- Problem
Could you print every line from the first one of the records below through the line containing "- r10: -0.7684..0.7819", with both included and nothing else?

--- Supplied records Enclosed Below ---

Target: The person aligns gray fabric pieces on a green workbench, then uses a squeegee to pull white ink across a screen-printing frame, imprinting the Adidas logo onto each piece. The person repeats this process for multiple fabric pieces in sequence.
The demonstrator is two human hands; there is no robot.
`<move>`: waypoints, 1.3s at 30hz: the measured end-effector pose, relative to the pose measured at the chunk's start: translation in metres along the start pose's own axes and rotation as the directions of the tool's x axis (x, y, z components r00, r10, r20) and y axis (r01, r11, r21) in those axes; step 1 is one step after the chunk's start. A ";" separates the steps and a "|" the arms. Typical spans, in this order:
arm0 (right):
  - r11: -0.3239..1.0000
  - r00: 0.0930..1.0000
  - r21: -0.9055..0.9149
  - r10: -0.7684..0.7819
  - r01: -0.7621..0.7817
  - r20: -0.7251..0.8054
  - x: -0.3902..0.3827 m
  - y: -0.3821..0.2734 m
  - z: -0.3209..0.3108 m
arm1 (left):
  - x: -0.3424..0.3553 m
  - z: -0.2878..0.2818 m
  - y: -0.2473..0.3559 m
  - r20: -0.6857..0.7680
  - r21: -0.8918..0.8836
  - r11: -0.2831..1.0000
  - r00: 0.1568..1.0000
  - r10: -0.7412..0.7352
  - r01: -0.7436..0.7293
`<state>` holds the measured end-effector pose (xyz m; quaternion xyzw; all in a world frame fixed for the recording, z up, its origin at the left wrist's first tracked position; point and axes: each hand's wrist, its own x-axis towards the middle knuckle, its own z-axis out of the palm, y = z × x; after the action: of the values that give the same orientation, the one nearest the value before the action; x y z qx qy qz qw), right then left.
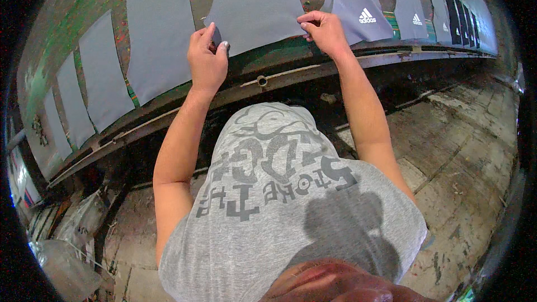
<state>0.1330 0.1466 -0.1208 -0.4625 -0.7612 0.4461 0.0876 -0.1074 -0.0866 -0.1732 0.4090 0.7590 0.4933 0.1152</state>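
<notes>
A grey cut fabric panel lies on the long sloping table between my two hands. My right hand pinches its lower right corner between thumb and fingertips. At the lower left corner is my left hand, its thumb and index finger apart and its other fingers curled; part of that corner is hidden behind it. To the right lies another grey panel with a small white print, its lower edge slightly wavy. A plain grey panel lies flat to the left of my left hand.
More grey panels run in a row leftward, and printed grey ones and black ones rightward. A metal rail edges the paint-flecked green table. Below are worn floor slabs and a clear plastic bag at lower left.
</notes>
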 end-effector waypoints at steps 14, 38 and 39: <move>0.948 0.993 -0.298 -0.099 0.115 0.067 -0.025 0.009 -0.012 | -0.032 -0.001 0.012 0.060 0.083 0.989 0.990 -0.131 0.126; 0.838 0.884 -0.362 -0.462 0.408 -0.074 -0.065 0.017 -0.045 | 0.126 0.137 0.052 0.409 0.545 0.696 0.873 0.268 -0.468; 0.838 0.872 -0.330 -0.484 0.435 -0.078 -0.069 0.018 -0.050 | 0.132 0.138 0.048 0.405 0.489 0.728 0.864 0.298 -0.481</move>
<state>0.2097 0.1254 -0.0856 -0.3075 -0.8996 0.2522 0.1807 -0.0875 0.1093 -0.1693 0.6455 0.7407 0.1860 -0.0080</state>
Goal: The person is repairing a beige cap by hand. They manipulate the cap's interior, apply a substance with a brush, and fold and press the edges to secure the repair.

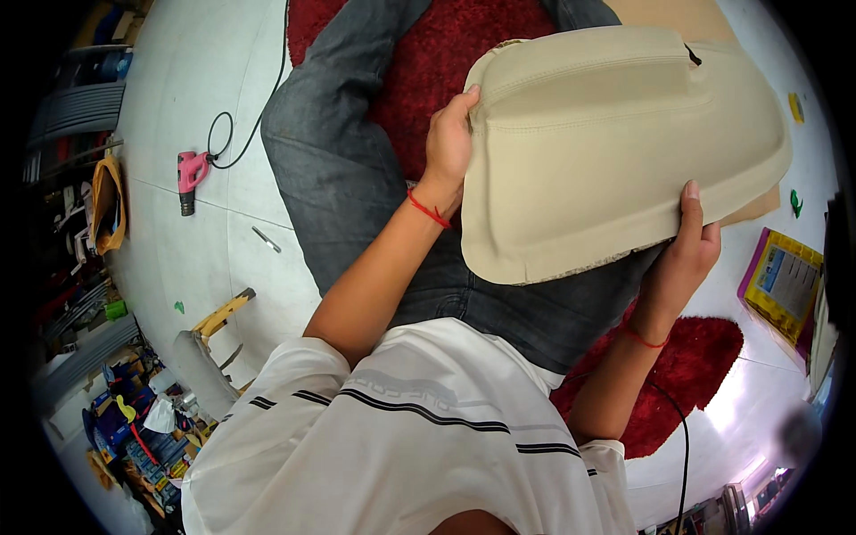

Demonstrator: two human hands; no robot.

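Observation:
A large beige leather-covered panel (588,169) with rounded corners and stitched seams rests tilted above my lap. It has a raised section along its far side, and a small black piece (693,55) shows at that section's right end. My left hand (450,138) grips the panel's left edge, thumb on the upper face and the other fingers hidden underneath. At the near right edge, my right hand (691,254) holds the panel with one fingertip on top; its remaining fingers are partly out of sight. A rough backing peeks out along the near lower edge.
A pink heat gun (189,178) with a black cord lies on the white floor at left, near a slim metallic tool (266,239). Red rugs (691,374) lie around my legs. A yellow and purple package (780,281) and a yellow roll (796,108) are at right.

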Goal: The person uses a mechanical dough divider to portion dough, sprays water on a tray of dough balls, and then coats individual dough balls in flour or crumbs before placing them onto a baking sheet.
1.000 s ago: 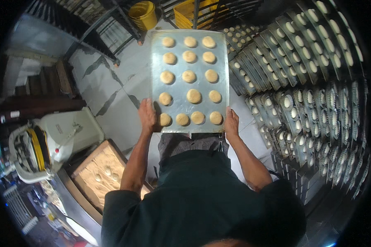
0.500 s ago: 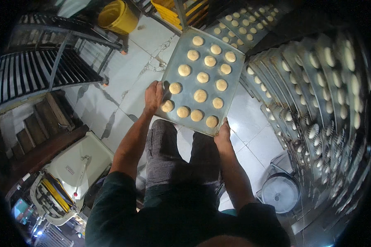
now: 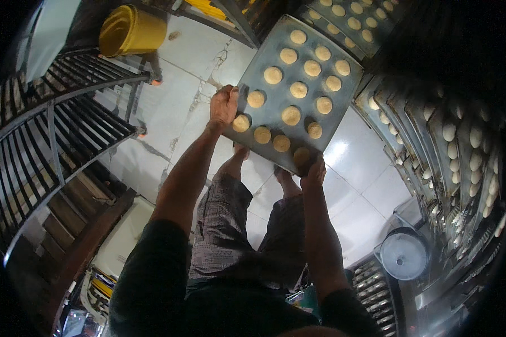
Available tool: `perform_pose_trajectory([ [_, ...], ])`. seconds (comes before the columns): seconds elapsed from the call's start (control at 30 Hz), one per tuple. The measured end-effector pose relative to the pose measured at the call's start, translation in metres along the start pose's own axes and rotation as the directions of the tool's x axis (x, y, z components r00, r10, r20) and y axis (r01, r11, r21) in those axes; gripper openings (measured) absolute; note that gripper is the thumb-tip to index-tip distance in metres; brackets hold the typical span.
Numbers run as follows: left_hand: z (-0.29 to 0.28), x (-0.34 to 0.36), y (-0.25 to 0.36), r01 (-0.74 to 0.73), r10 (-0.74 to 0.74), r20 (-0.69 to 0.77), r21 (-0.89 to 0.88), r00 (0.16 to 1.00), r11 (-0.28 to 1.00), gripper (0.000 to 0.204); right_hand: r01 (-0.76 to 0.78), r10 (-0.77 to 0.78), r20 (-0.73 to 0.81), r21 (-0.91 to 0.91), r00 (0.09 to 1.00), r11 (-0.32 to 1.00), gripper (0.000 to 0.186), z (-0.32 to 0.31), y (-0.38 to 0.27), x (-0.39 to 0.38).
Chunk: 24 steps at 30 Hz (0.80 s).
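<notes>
A flat metal baking tray [image 3: 272, 48] is held out in front of me, tilted in the view, with several round, pale dough balls [image 3: 298, 89] set apart on it. My left hand [image 3: 224, 105] grips its left edge near the closest corner. At the near right corner, my right hand [image 3: 315, 172] has its fingers closed on the edge, beside a shaded dough ball [image 3: 301, 156]. Fingers under the tray are hidden. Just past the far right edge lies another tray [image 3: 371, 46] of dough balls.
On the right, a rack of stacked trays [image 3: 427, 129] holds many dough pieces. An unloaded black slatted rack [image 3: 56, 115] stands at left, with a yellow bucket [image 3: 132, 31] behind it. A round grey lidded container [image 3: 403, 254] sits low right. Cracked white tiles [image 3: 191, 50] cover the floor.
Both hands have carried the tray forward and to the right, closer to the trays at the far right. The view has shifted, and my feet now show below the tray.
</notes>
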State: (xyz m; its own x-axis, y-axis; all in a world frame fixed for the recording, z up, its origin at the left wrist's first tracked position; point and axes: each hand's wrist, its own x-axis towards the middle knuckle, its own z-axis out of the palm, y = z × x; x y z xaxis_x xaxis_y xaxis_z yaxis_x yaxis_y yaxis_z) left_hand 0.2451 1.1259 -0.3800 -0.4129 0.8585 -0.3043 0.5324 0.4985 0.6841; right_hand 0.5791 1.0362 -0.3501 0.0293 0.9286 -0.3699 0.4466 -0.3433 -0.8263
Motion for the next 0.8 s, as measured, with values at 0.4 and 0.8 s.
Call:
perform_pose_trajectory([
  [0.4, 0.029, 0.060, -0.040, 0.027, 0.060, 0.168, -0.470, 0.984, 0.882, 0.041, -0.510, 0.752, 0.045, 0.762, 0.657, 0.400, 0.052, 0.047, 0.030, 0.110],
  [0.8, 0.139, 0.019, 0.003, 0.541, -0.231, 0.495, -0.809, 0.838, 0.228, 0.033, -0.380, 0.401, 0.044, 0.428, 0.915, 0.820, 0.058, 0.026, 0.154, 0.204],
])
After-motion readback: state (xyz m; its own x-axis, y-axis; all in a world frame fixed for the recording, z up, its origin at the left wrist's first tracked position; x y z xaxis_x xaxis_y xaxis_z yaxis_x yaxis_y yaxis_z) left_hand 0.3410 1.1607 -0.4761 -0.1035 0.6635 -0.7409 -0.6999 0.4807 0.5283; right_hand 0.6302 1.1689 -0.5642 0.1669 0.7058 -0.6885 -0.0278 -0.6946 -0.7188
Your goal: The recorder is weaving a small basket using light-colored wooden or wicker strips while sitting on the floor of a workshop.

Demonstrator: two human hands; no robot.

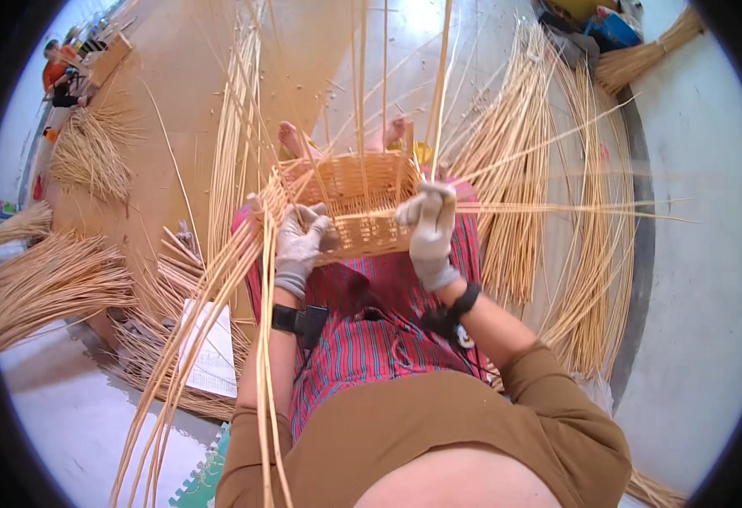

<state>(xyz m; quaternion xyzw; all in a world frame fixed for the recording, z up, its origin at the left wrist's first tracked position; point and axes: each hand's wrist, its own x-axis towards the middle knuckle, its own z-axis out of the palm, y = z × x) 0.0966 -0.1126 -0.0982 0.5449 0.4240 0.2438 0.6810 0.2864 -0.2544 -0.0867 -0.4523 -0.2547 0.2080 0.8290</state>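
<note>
A half-woven wicker basket (362,233) rests on my lap, with long loose canes rising from its far side and fanning out left and right. In a pale work glove, my left hand (301,243) closes on the basket's near left corner, its fingertips partly hidden against the weave. My right hand (433,230), gloved too, is at the near right corner with its fingers curled around a cane. From beside that hand several canes (557,207) run out to the right. A bundle of long canes (240,267) trails from the left corner down past my left forearm.
Bundles of loose canes lie on the floor to the right (515,178), far left (91,152) and near left (49,284). A printed paper sheet (210,347) lies beside my left arm. Another person (58,72) sits at the far left. A blue container (615,32) stands far right.
</note>
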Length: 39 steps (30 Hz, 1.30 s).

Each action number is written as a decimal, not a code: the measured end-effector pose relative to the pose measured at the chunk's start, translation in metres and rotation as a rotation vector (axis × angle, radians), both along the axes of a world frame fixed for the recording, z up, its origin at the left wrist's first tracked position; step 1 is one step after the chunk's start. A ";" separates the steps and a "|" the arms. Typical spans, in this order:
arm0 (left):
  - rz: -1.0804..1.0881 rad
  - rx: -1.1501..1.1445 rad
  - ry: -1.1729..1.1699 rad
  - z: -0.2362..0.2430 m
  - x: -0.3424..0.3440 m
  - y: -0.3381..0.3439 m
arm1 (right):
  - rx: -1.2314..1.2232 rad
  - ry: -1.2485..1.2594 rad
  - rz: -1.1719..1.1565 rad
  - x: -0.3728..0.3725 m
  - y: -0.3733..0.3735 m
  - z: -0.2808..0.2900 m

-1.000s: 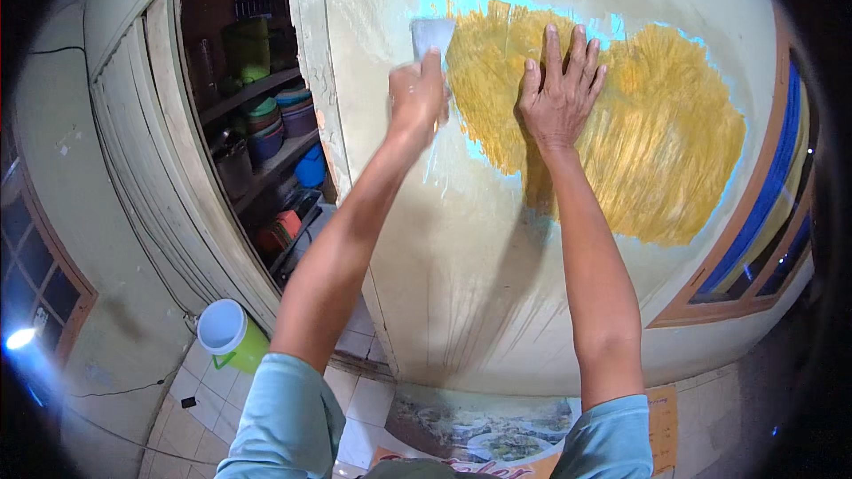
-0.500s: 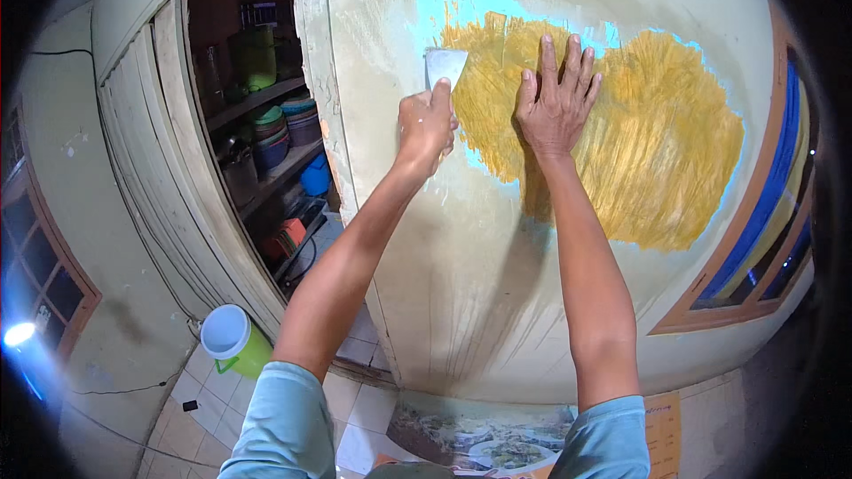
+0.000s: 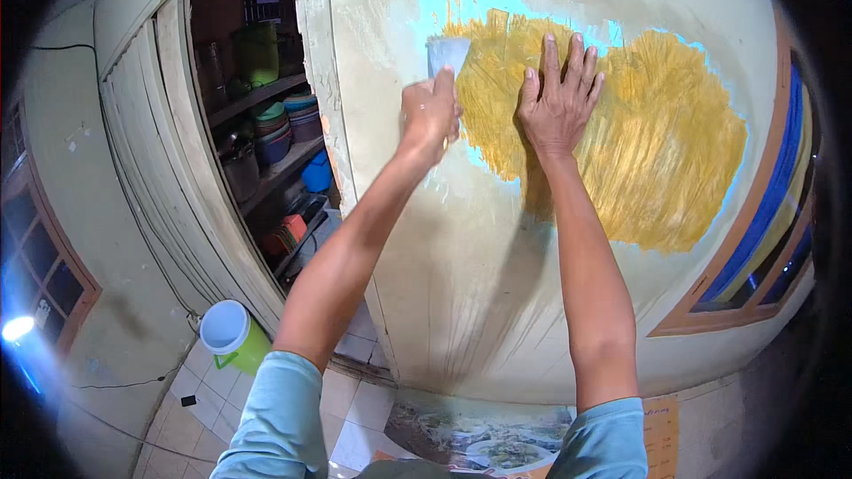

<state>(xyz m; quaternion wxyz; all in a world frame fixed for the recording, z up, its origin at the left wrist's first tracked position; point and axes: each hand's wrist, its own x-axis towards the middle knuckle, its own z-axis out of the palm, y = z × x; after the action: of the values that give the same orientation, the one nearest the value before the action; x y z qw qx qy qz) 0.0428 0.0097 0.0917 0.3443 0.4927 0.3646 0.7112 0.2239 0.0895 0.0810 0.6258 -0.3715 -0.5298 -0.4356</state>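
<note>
My left hand [image 3: 429, 115] is wrapped round the handle of a putty knife [image 3: 448, 55], thumb up along it. The wide metal blade lies against the wall at the left border of a big ochre-brown patch [image 3: 661, 146]. Fingers spread, my right hand [image 3: 561, 106] rests flat on the upper middle of that patch. A bright turquoise strip [image 3: 448, 4] edges the patch along the top and parts of its sides. Around it the wall [image 3: 426, 257] is pale cream, with drip streaks below. The knife's handle is mostly hidden in my fist.
To the left, a doorway shows shelves with stacked plastic tubs [image 3: 271, 133]. A green bucket [image 3: 232, 337] stands on the white floor tiles by the door frame. A wood-framed window [image 3: 754, 213] is at the right. A printed sheet [image 3: 479, 435] lies at the wall's foot.
My left hand and the putty knife have shifted slightly upward along the patch's left border, and the blade has turned a little. My right hand stays on the patch.
</note>
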 end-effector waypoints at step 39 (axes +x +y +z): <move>0.033 0.103 0.036 0.023 -0.002 0.001 | 0.036 -0.005 0.036 -0.004 0.005 0.000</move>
<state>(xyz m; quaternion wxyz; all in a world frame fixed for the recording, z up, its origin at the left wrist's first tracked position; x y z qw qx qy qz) 0.0406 0.0102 0.1152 0.3002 0.5162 0.3419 0.7256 0.2203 0.0940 0.0807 0.6388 -0.3494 -0.5298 -0.4349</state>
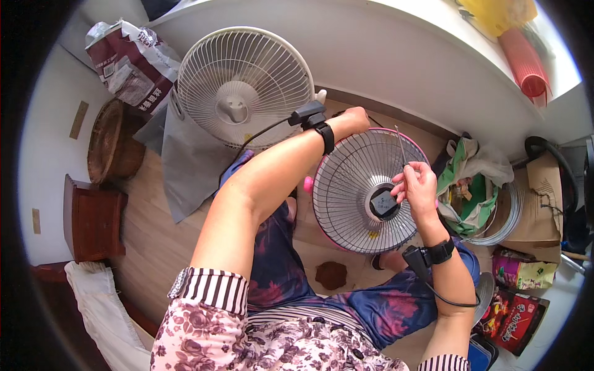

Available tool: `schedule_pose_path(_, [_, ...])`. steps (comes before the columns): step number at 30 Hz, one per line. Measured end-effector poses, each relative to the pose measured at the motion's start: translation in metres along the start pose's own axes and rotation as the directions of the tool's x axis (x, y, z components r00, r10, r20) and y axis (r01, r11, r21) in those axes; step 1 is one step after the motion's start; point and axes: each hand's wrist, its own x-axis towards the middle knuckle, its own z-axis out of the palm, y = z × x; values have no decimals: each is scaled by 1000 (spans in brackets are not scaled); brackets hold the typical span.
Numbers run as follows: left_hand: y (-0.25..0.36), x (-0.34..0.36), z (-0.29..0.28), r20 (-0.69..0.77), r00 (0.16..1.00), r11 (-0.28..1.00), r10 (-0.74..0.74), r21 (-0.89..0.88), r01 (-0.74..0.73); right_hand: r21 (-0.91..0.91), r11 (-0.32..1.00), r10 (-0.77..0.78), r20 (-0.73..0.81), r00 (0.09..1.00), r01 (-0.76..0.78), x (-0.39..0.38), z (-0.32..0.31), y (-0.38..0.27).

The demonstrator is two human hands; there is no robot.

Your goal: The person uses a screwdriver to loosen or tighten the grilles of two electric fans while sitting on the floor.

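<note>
A round dish heater (346, 185) with a pink rim, a wire grille and a black centre stands tilted between my knees. My left hand (355, 121) is closed at its far rim, knuckles up; what its fingers hold is hidden. Over the right part of the grille, my right hand (416, 188) pinches a slim metal rod (400, 143) that points up and away. The rod's lower end is concealed by the fingers, and its exact kind cannot be made out. A pink knob (308, 184) sticks out from the heater's left side.
A larger cream-coloured round heater (207, 80) stands at the back left beside a grey bag (192, 164). To the right are a green-white sack (455, 207), a wire coil (508, 216) and cardboard (538, 198). A brown stool (93, 219) is at left.
</note>
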Motion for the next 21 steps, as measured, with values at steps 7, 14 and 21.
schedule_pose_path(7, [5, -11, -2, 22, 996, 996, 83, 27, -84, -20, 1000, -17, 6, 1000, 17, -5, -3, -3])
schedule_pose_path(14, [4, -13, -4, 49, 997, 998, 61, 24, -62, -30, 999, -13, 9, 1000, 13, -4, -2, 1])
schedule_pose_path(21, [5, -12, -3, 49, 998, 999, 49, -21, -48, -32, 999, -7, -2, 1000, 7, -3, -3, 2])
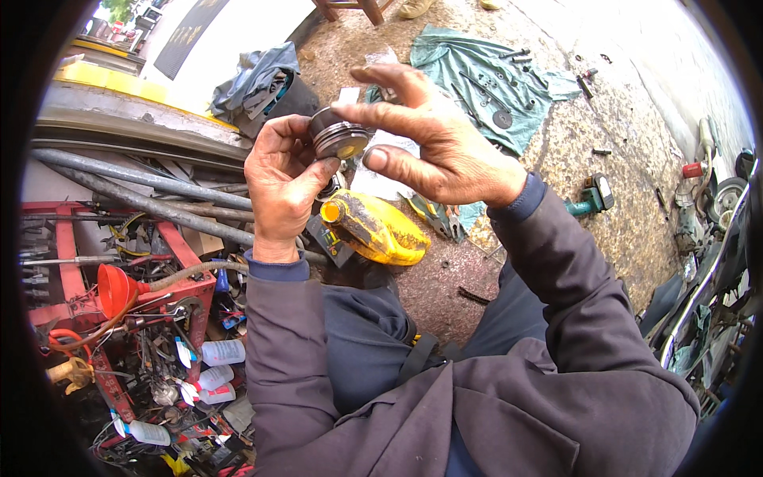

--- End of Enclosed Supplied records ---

- Answer to this exercise
Target: The person aligns gray fabric pieces on a green workbench, then uses a squeegee to pull white ink across a screen-printing frame, imprinting the Adidas logo onto each piece. The person repeats this process for multiple fabric pieces in sequence.
The demonstrator is two human hands; there is no robot.
`<move>`: waypoints, 1.3s at 30hz: the measured end-effector pose, relative to the pose measured at the chunk's start: translation in metres along the start pose's own axes and rotation as the directions of the tool's x axis (x, y, z components r00, r10, r20) and y axis (r01, r11, r21) in those axes; step 1 is one step after the chunk's start. A ";" separates the steps and a "|" the arms. Typical spans, in this order:
arm0 (right):
  - r11: -0.3239..1.0000
  - r00: 0.0930..1.0000
  - r21: -0.9055..0.9149
  - r10: -0.7684..0.7819

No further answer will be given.